Climbing up or down something is the usual tell-tale indicator of an anxiety dream for me - I need to go up a rickety ladder to reach a decrepit solarium roof, I'm scaling down the side of a wet lighthouse to get to my boat to sail away from danger, etc. I'm amused at the idea that my first anxiety dream in my 40s involves a colonoscopy. I guess Dr. Freud would say it was a dream about handling my own shit, ja?

Sunday, July 4, 2010

Patriotic Thaw

Create your own country? Who thinks they can create their own country? I don't have the kind of hubris or creativity that would let me consider seriously the idea of throwing in the towel in my native land and just starting my own republic.

This Independence Day I've been thinking much more gratefully about the events that led the European settlers to travel across an ocean to begin the process of starting the nation that is, for better or worse, my home country.

Like a good progressive Democrat, with a dash of hippie thrown in, I've spent much of my adulthood feeling more ashamed than proud of being an American. What contributes to this shame? The perception that we're the bullies on the international playground, we consume more than our share of the world's resources, we are xenophobes who don't respect differences among people, and we hoard more wealth than people of other nationalities. This ethos of shame has only been cemented by experiences like the time, during the presidency of the second Mr. Bush, a cranky European yelled at me for being a loud American while I was traveling on a French train.

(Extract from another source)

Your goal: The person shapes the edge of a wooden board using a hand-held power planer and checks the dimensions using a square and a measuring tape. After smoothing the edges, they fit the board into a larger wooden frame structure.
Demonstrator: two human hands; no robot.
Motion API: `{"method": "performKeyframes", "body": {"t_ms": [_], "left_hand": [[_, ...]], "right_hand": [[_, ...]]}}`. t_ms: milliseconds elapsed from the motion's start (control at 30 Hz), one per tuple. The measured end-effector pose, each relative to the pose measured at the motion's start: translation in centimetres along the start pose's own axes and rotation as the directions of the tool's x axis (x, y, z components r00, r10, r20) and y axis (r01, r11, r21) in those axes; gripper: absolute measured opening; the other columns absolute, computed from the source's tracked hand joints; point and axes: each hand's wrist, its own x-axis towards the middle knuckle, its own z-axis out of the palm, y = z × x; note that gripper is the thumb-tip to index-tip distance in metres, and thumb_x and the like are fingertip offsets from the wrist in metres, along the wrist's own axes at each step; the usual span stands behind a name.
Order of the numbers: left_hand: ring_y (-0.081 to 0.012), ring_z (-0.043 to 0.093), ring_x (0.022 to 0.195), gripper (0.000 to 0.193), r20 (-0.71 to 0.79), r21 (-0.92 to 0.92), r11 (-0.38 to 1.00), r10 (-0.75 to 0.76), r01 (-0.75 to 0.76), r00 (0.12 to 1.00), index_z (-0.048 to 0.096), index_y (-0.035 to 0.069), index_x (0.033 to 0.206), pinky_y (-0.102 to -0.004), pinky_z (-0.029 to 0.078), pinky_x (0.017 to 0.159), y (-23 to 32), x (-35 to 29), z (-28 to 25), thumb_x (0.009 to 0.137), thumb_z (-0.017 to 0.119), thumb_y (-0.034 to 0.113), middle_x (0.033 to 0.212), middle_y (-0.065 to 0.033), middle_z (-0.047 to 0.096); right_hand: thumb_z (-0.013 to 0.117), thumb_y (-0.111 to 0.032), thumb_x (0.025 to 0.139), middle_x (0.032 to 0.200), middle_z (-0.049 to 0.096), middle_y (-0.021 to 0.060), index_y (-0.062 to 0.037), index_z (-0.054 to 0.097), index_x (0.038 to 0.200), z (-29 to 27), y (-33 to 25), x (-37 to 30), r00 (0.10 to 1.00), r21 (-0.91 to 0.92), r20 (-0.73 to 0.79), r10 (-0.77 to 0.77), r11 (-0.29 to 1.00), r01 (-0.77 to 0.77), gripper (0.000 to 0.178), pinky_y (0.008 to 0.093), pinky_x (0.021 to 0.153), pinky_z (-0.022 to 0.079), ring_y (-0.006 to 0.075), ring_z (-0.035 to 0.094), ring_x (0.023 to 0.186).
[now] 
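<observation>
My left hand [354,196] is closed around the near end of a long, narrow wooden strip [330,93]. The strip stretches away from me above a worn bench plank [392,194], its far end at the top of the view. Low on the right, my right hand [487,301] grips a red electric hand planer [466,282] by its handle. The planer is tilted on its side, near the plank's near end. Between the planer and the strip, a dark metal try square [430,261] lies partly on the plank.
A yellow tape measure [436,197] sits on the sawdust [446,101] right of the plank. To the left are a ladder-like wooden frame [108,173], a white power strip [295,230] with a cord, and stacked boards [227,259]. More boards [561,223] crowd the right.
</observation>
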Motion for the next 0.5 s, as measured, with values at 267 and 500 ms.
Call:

I've been surprised, in the lead up to this Independence Day weekend, by feelings of patriotism popping up at unexpected times. Observing homeless vets begging for spare change from passers-by in downtown Boston, cruising past Adams National Park in nearby Quincy, MA on my to and from work, looking at the rather unimpressive Plymouth Rock on a weekend excursion, watching fireworks while mindlessly humming the lyrics to the "Star Spangled Banner," and stopping to watch local firemen hang a large American flag across an intersection the night before the big parade. In these and other activities what I'm feeling is a sense of timeless and single-minded hopefulness, expansive possibility, and chutzpah. The strength of character or depth of pain one needs to feel to travel by ship across an ocean, or by wagon across a prairie, to settle a new land inspires me. I yearn for the intellectual excitement and repartee of writing a brand new national constitution, one that could become the model for many young republics follow. I want to create something brand new that makes a positive difference in my life, and the lives of the people who come after me.

I am certain this patriotism is partly inspired by the work of President Barack Obama. I'm not a Pollyanna however, I work for a local government and I know firsthand our system of government has flaws. That's because our nation, like all nations, is run by human beings. I'm sure the Iroquois chieftains fought amongst themselves, and Mayan peoples engaged in nation building and underhanded political acts for their personal benefit. (Europeans wiped out many native peoples as the Americas were colonized, which is crappy. But said native peoples weren't any better than we are.)

What I do know, this July 4, 2010, is that the values and experiences - the hope, the possibility, the hardship - that have shaped this nation have different meaning to me today. When I look at our flag, with its 50 stars and 13 red and white stripes, I feel an appreciation for the chutzpah it takes to declare independence from a nation or set of ideals, and for the on-going struggle to sustain and adapt these new ideals in an evolving culture. With my eyes wide open to the realities of our nation's flaws and strengths, today I feel proud to be an American.